PRINCETON, NJ.- A selection of photographs from Michael Kenna’s Rouge series forms an exhibition that underscores the site’s legacy in U.S. and world history. The exhibition, curated by James Steward, Nancy A. Nasher–David J. Haemisegger, Class of 1976, Director, is on view at the Princeton University Art Museum through Feb. 11, 2018. The Princeton University Art Museum is the only institution to hold a complete set of the Rouge series, which is available in its entirety online for the first time on the Museum’s website.

“Michael Kenna’s compelling Rouge series is an extraordinary artistic achievement, and its exhibition a timely reminder of what was once the world’s most advanced industrial site,” said Steward. “As the sole museum with the entire Rouge suite, we take seriously the responsibility of making them publicly available.”

Kenna has long been acclaimed as one of the most important landscape photographers working today, and is best known for lyrical black-and-white images made under natural light conditions. Often captured at dawn or dusk, or long exposures made at night, his images can be understood as heir to the Pictorialist tradition. Kenna’s work with industrial and postindustrial landscapes is among his most sustained investigations.

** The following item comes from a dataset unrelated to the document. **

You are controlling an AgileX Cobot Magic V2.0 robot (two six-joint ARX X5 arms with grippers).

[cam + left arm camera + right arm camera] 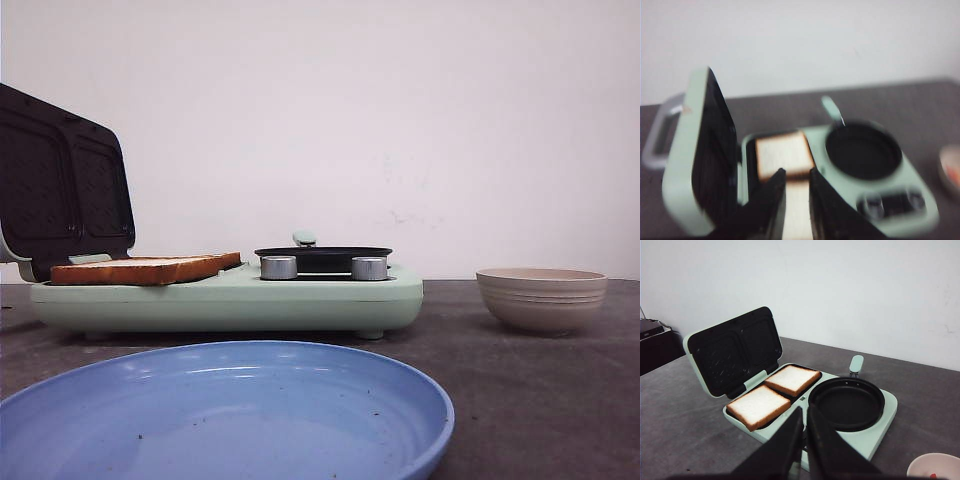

Kenna’s photographs of the Rouge plant in Dearborn, Michigan – once the most advanced industrial complex in the world and an icon of U.S. manufacturing might – were made beginning in 1992, initially as an homage to photographer Charles Sheeler’s images of the site. Kenna worked under often-extreme conditions at the complex in order to carry out the long exposures that enable his signature atmospheric effects.

The 2,000-acre Rouge plant in southeastern Michigan, named for the river that borders it on one side, was developed by Henry Ford and the architect Albert Kahn to be the most advanced “ore to assembly” manufacturing complex in history. Since 1918 it has produced boats, tractors, cars and trucks. During World War II it was a key contributor to the war effort and to Detroit’s status as “The Arsenal of Democracy.”

The exhibition presents 40 images from the series – one-third of the total – that speak to what Kenna has called the “memories, traces and evidence of our human activities” at this once-pioneering site. It has been organized as a companion to the Museum’s major traveling exhibition Clarence H. White and His World: The Art & Craft of Photography, 1895–1925, featuring the vision and legacy of one of the fathers of Pictorialism – reasserting him as a leader in the early twentieth-century effort to position photography as an art.

A related publication, Michael Kenna: Rouge (Prestel, 2016), prompted by the artist’s recent additions to the original series, includes an introduction by the curator.